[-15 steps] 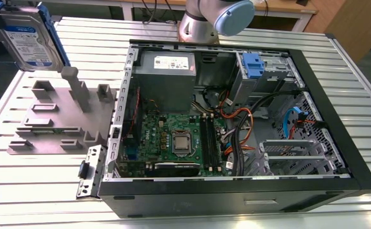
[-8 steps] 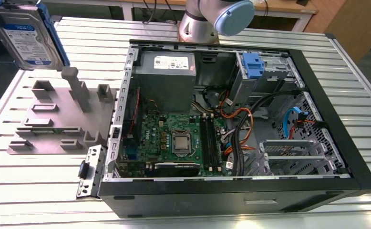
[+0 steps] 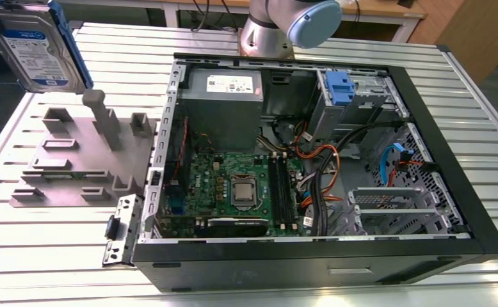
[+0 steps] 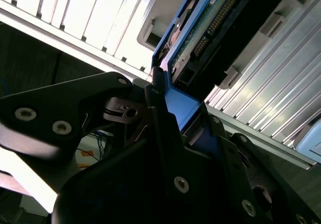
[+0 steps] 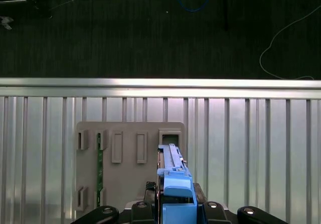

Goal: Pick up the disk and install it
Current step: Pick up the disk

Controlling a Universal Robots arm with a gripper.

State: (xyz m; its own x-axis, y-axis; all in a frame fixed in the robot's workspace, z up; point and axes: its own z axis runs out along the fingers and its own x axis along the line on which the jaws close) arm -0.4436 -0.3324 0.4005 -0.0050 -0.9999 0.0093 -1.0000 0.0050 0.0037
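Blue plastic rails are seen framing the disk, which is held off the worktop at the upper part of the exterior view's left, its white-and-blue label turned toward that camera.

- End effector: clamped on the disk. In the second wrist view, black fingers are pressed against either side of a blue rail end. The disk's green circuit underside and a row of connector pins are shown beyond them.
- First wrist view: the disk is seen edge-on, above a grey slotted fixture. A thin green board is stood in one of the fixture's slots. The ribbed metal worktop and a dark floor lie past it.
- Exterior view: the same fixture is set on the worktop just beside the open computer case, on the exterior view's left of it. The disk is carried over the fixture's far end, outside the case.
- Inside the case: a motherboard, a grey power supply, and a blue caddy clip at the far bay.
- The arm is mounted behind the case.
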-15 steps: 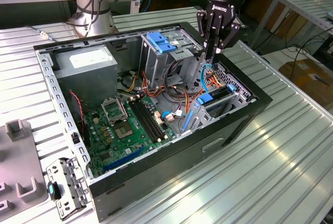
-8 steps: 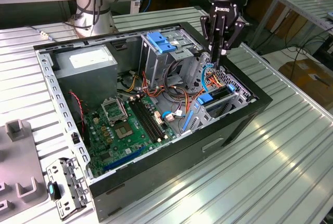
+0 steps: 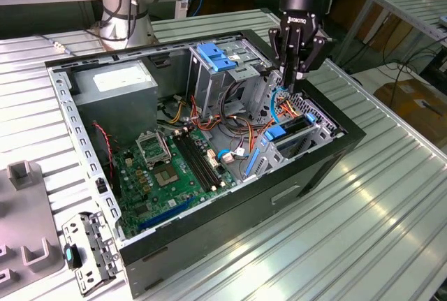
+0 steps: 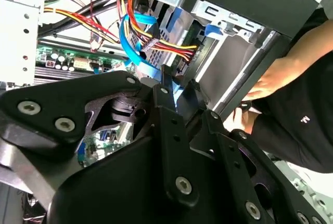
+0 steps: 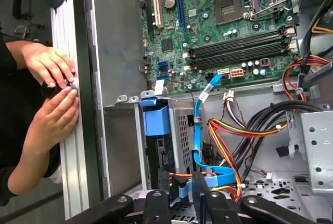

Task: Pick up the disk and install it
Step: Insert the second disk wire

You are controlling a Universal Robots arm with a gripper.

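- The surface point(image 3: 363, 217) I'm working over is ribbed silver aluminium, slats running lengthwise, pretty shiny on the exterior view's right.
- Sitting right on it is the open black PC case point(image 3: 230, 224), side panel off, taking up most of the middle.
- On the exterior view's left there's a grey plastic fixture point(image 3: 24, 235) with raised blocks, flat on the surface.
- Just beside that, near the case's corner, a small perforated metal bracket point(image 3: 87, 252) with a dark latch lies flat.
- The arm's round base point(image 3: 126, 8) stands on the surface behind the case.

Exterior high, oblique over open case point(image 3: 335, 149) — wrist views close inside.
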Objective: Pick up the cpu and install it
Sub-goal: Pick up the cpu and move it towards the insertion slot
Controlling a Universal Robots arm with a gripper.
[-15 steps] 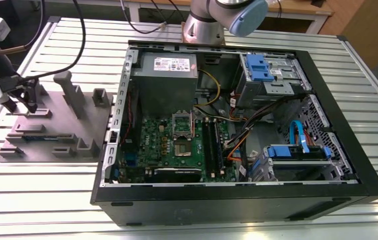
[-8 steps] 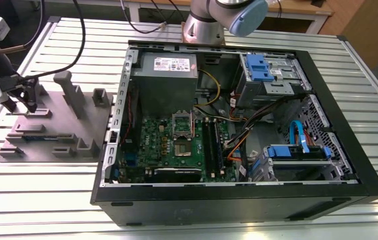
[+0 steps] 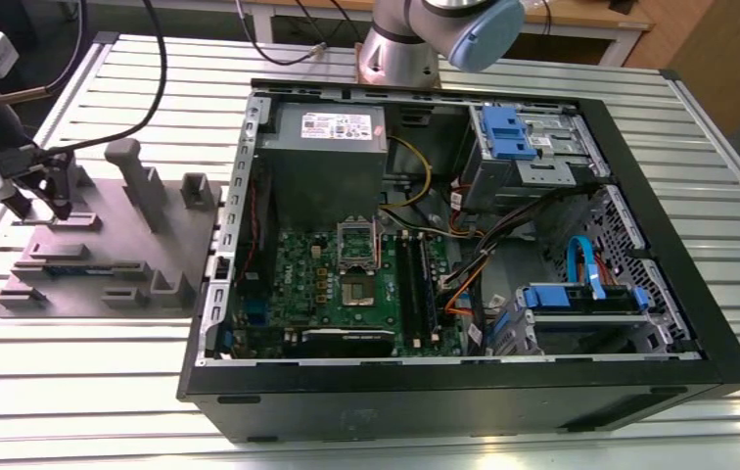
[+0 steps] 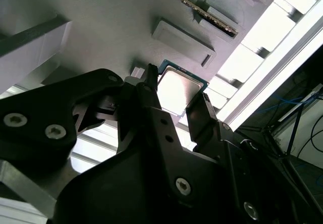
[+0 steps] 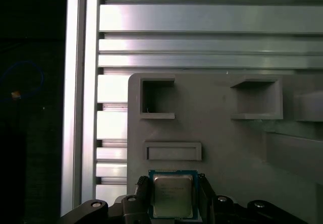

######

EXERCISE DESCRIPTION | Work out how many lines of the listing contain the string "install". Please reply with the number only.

RESPONSE FOR THIS EXERCISE | 3